Au début de la Deuxième Guerre mondiale, les officiers de l’Armée du Salut accompagnèrent les Forces canadiennes outre‑mer, non seulement en qualité d’aumôniers, mais comme administrateurs des Maple Leaf Clubs, où les troupes pouvaient se reposer et se distraire. À la fin de la guerre, on comptait des clubs en Allemagne, en Angleterre, en France, en Belgique, en Hollande et en Inde, où travaillaient en grande partie des Auxiliaires de l’Armée du Salut, dont certaines avaient à peine 20 ans. On s’y sentait un peu comme à la maison : on pouvait manger des plats typiquement canadiens, faire suivre son courrier, participer à des activités sociales, y compris la danse, et se loger provisoirement. À la fin du conflit, dans les ports canadiens, les salutistes accueillaient les « épouses de guerre » des militaires de retour de l’étranger.

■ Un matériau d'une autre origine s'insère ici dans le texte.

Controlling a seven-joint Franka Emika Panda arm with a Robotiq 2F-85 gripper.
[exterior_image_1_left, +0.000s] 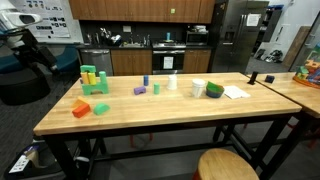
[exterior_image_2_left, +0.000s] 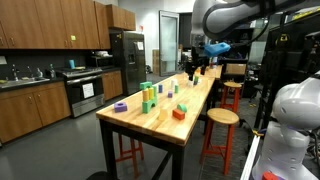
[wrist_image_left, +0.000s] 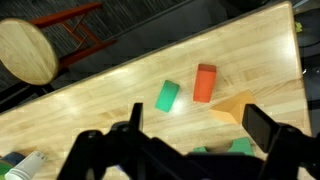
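Your gripper (wrist_image_left: 198, 135) hovers over the table (wrist_image_left: 100, 110), fingers spread wide, nothing held. Wrist view, btw. the fingers: 1 red block (wrist_image_left: 204, 83); 1 green block (wrist_image_left: 167, 96) just beside it; 1 orange wedge (wrist_image_left: 232, 107) close by it.

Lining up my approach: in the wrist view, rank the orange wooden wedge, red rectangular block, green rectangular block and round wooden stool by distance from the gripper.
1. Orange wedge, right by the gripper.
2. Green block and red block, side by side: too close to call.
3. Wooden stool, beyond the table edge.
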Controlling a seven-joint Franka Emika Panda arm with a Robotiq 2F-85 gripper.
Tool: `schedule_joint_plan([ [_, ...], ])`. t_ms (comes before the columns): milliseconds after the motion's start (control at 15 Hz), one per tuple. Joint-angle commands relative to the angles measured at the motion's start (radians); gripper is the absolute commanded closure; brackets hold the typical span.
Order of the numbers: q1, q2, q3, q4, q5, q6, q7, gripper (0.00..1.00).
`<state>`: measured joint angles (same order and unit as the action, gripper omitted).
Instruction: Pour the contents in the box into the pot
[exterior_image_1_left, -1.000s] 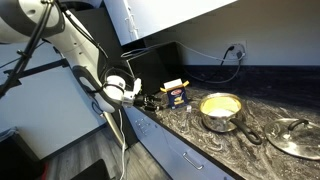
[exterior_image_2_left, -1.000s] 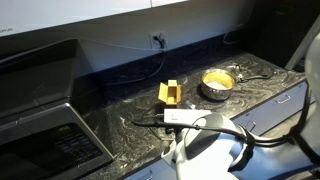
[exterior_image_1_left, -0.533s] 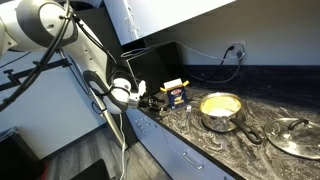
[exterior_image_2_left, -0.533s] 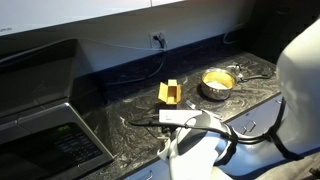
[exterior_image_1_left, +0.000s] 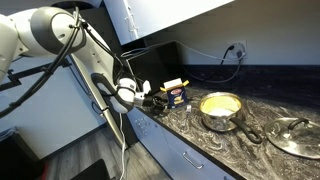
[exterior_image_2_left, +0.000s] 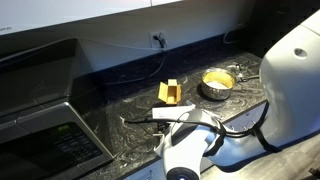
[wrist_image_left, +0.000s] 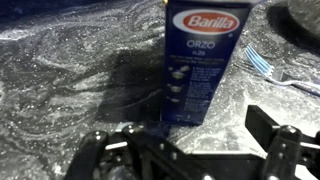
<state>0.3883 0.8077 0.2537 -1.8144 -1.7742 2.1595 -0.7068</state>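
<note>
The box (wrist_image_left: 200, 60) is a dark blue Barilla orzo carton that stands upright on the dark marbled counter. It also shows in both exterior views (exterior_image_1_left: 175, 92) (exterior_image_2_left: 170, 94), with yellow sides and open top flaps. My gripper (wrist_image_left: 190, 150) is open and empty, low over the counter just short of the box, with its fingers wider apart than the box. It shows in both exterior views (exterior_image_1_left: 150, 100) (exterior_image_2_left: 140, 120). The pot (exterior_image_1_left: 221, 108) is a shiny steel saucepan with a yellowish inside. It stands beyond the box, also visible in an exterior view (exterior_image_2_left: 217, 82).
A glass lid with a metal rim (exterior_image_1_left: 295, 135) lies past the pot. A big black appliance (exterior_image_2_left: 40, 120) stands at the counter's end, behind the box (exterior_image_1_left: 150, 65). A pale blue utensil (wrist_image_left: 265, 65) lies beside the box. The counter's front edge (exterior_image_1_left: 160, 125) is close under the gripper.
The arm has swung forward and the gripper has moved closer to the box. The box and the pot have not moved.
</note>
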Motion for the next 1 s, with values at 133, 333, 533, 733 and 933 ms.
schedule_joint_plan([
  [133, -0.005, 0.043, -0.024, 0.070, -0.051, 0.056, -0.036, 0.00],
  [333, -0.010, 0.059, -0.032, 0.088, -0.062, 0.077, -0.032, 0.00],
  [533, -0.012, 0.072, -0.038, 0.100, -0.061, 0.087, -0.026, 0.00],
  [733, -0.014, 0.080, -0.042, 0.107, -0.058, 0.095, -0.022, 0.02],
  [933, -0.014, 0.080, -0.044, 0.109, -0.059, 0.097, -0.018, 0.30],
])
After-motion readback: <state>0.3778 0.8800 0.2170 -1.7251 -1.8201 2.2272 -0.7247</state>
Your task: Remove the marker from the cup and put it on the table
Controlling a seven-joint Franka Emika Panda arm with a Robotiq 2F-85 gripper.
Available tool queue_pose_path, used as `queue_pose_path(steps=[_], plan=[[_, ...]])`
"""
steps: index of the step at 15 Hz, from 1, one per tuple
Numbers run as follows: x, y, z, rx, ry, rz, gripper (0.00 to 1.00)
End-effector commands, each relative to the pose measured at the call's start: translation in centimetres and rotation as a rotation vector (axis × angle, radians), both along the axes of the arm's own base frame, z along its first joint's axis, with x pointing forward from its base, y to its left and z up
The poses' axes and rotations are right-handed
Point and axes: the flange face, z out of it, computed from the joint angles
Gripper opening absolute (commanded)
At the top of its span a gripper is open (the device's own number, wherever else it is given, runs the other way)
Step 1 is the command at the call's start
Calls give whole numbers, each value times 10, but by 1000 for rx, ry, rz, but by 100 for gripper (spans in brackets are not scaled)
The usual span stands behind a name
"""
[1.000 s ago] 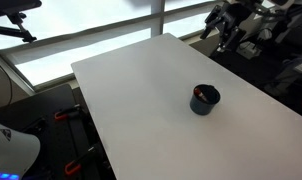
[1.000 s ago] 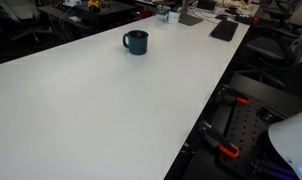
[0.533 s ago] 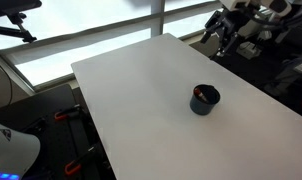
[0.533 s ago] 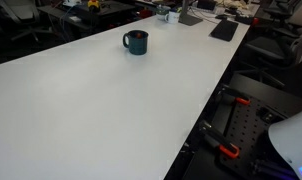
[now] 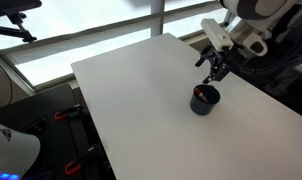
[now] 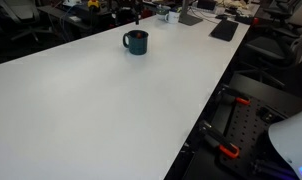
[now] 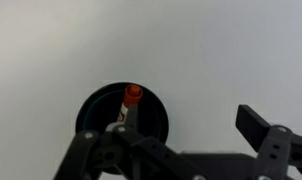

Une fois de plus, le rayonnement de l’Armée du Salut et celui de la société canadienne se produisirent parallèlement, en raison de l’arrivée de « néo‑Canadiens » dans les années d’après-guerre. Au fur et à mesure que le tissu ethnique et culturel se modifiait, on voyait se transformer les effectifs de l’Armée. L’image des congrégations de l’Armée composées presque exclusivement de personnes de race blanche et anglophones n’avait plus sa raison d’être, puisque le Canada est l’un des pays les plus cosmopolites du monde, particulièrement dans les grandes villes. Aujourd’hui, les salutistes canadiens célèbrent officiellement le culte dans onze langues, et offrent des services dans plusieurs autres. Après la guerre, d’autres services sociaux novateurs furent mis en œuvre, y compris un centre de prévention du suicide ainsi que des programmes d’aide aux victimes et aux témoins, qui ont par la suite été annexés au système de justice pénale.
L’Armée du Salut au Canada a formé de nombreux dirigeants exceptionnels qui se sont illustrés, non seulement sur la scène nationale, mais aussi à l’échelle mondiale. En 1975, Clarence Wiseman a été élu général (dirigeant international) de l’Armée du Salut. Arnold Brown lui a succédé en 1977. En 1993, Bramwell Tillsley a été nommé général, mais il a dû se retirer l’année suivante, en raison de troubles de santé. Le délégué actuel de l’Armée au Conseil œcuménique des Églises est canadien.
Aujourd’hui, l’Armée du Salut est le plus important fournisseur de services sociaux au Canada après le gouvernement. Jour après jour, elle s’efforce de donner de l’espoir et du soutien aux personnes les plus vulnérables de 400 collectivités canadiennes et de 118 pays. En outre, l’Armée offre une aide concrète aux familles et aux enfants en pourvoyant aux nécessités de la vie, en fournissant des refuges aux sans‑abri et en offrant des programmes de traitement de la toxicomanie aux personnes qui ont développé une dépendance.
L’Armée du Salut au Canada compte maintenant 915 officiers d’active (membres du clergé), plus de 23 000 soldats (membres de la congrégation) et près de 48 000 adhérents, c’est-à-dire des personnes qui reconnaissent l’Armée comme leur confession, mais qui ne sont pas membres officiels. On dénombre environ 311 postes (églises) et plus de 330 établissements de services sociaux de divers types. En plus de ses milliers de bénévoles, l’Armée compte près de 9 000 employés dans le territoire du Canada et des Bermudes. De plus, 55 officiers et travailleurs laïques canadiens servent à l’étranger, de la Papouasie-Nouvelle-Guinée à l’Afrique du Sud.